Segment Start: Given information

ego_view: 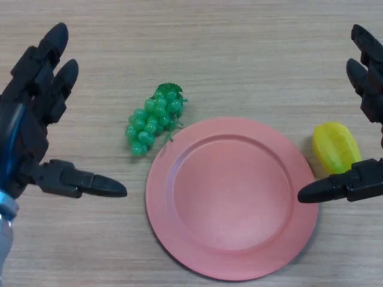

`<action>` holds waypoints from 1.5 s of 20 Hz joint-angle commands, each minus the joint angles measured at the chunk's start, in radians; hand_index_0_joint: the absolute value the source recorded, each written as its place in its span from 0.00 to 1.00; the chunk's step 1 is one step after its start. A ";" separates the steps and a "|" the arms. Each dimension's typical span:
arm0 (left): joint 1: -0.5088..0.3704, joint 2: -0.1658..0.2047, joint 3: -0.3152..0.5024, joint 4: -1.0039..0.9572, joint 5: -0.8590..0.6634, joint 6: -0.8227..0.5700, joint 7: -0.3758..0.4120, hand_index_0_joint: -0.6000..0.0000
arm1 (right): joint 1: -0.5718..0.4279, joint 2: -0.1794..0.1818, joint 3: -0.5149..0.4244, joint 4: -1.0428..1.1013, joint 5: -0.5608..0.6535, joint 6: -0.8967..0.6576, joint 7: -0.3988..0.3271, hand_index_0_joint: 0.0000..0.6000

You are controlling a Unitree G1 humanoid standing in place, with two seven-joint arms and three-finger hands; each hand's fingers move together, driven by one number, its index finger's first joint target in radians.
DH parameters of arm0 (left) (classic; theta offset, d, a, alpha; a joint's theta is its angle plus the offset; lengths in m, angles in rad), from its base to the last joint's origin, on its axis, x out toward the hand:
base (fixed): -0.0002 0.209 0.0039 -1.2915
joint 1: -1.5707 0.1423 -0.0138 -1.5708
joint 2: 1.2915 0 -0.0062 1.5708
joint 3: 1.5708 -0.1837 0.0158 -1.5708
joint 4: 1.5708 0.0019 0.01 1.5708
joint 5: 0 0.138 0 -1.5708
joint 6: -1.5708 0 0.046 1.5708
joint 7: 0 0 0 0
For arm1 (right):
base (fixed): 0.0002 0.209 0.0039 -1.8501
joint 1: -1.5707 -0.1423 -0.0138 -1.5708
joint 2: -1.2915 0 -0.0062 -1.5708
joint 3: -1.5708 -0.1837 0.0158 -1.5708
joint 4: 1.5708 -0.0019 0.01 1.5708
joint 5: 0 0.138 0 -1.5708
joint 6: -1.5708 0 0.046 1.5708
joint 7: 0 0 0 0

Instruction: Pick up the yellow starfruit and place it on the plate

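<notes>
Plate at table centre, fruit around its rim.
The plate [232, 200] sat on the table [209, 54]; grapes [153, 118] lay touching its edge at ten o'clock, starfruit [336, 146] just beside it at two o'clock.

There is one view, from the robot's head. It looks almost straight down, close to the wooden bench [239, 54]. The pink plate [179, 251] sits low in the middle, with a hand at either side edge.
</notes>
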 commanded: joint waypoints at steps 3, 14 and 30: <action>-0.011 0.045 0.127 -0.022 0.033 -0.200 0.008 1.00 | -0.027 -0.022 -0.050 -0.068 0.043 -0.111 0.000 0.00; -0.015 0.042 0.122 -0.017 0.033 -0.218 0.028 1.00 | -0.048 -0.027 -0.054 -0.037 0.029 -0.127 -0.043 0.00; -0.007 0.029 0.107 -0.022 0.003 -0.188 0.042 1.00 | -0.281 -0.141 -0.041 0.693 -0.320 -0.489 -0.123 0.00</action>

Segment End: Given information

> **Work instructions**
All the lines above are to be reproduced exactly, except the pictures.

> **Task result**
ego_view: 

`<action>` holds waypoints from 1.5 s of 20 Hz joint-angle commands, each minus the joint angles measured at the chunk's start, in radians; hand_index_0_joint: the absolute value the source recorded, each written as its place in its span from 0.00 to 1.00; the chunk's step 1 is one step after its start. A ";" separates the steps and a "|" the arms. Each dimension's typical span:
arm0 (left): joint 1: -0.5088..0.3704, joint 2: -0.1658..0.2047, joint 3: -0.3152..0.5024, joint 4: -1.0039..0.9572, joint 5: -0.8590..0.6634, joint 6: -0.8227..0.5700, joint 7: -0.3758..0.4120, hand_index_0_joint: -0.6000..0.0000
arm1 (right): joint 1: -0.5718..0.4279, joint 2: -0.1794..0.1818, joint 3: -0.5149..0.4244, joint 4: -1.0428..1.1013, joint 5: -0.5608..0.6535, joint 6: -0.8967..0.6576, joint 7: -0.3988..0.3271, hand_index_0_joint: 0.0000..0.6000

You are controlling a Unitree G1 humanoid standing in place, with two seven-joint arms and three-finger hands; each hand's fingers move together, driven by one number, its index finger's first joint target in radians.
DH parameters of arm0 (left) (classic; theta offset, d, a, alpha; a joint's theta is its angle plus the offset; lengths in m, angles in rad), from its base to the last joint's origin, on its axis, x out toward the hand:
base (fixed): -0.0002 0.209 0.0039 -1.2915
joint 1: -1.5707 0.1423 -0.0138 -1.5708
joint 2: 1.2915 0 -0.0062 1.5708
joint 3: 1.5708 -0.1837 0.0158 -1.5708
joint 4: 1.5708 0.0019 0.01 1.5708
joint 5: 0 0.138 0 -1.5708
joint 6: -1.5708 0 0.046 1.5708
joint 7: 0 0 0 0
For arm1 (right):
base (fixed): 0.0002 0.209 0.0039 -1.8501
joint 1: -1.5707 -0.1423 -0.0138 -1.5708
joint 2: -1.2915 0 -0.0062 -1.5708
joint 3: -1.5708 -0.1837 0.0158 -1.5708
joint 4: 1.5708 -0.0019 0.01 1.5708
joint 5: 0 0.138 0 -1.5708
joint 6: -1.5708 0 0.046 1.5708
joint 7: 0 0 0 0

Instruction: Pick up the yellow starfruit and place it on the plate

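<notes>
Plate at table centre, fruit around its rim.
The plate [232, 200] sat on the table [209, 54]; grapes [153, 118] lay touching its edge at ten o'clock, starfruit [336, 146] just beside it at two o'clock.

There is one view, from the robot's head. It looks almost straight down, close to the wooden bench [239, 54]. The pink plate [179, 251] sits low in the middle, with a hand at either side edge.
</notes>
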 commanded: joint waypoints at steps 3, 14 and 30: <action>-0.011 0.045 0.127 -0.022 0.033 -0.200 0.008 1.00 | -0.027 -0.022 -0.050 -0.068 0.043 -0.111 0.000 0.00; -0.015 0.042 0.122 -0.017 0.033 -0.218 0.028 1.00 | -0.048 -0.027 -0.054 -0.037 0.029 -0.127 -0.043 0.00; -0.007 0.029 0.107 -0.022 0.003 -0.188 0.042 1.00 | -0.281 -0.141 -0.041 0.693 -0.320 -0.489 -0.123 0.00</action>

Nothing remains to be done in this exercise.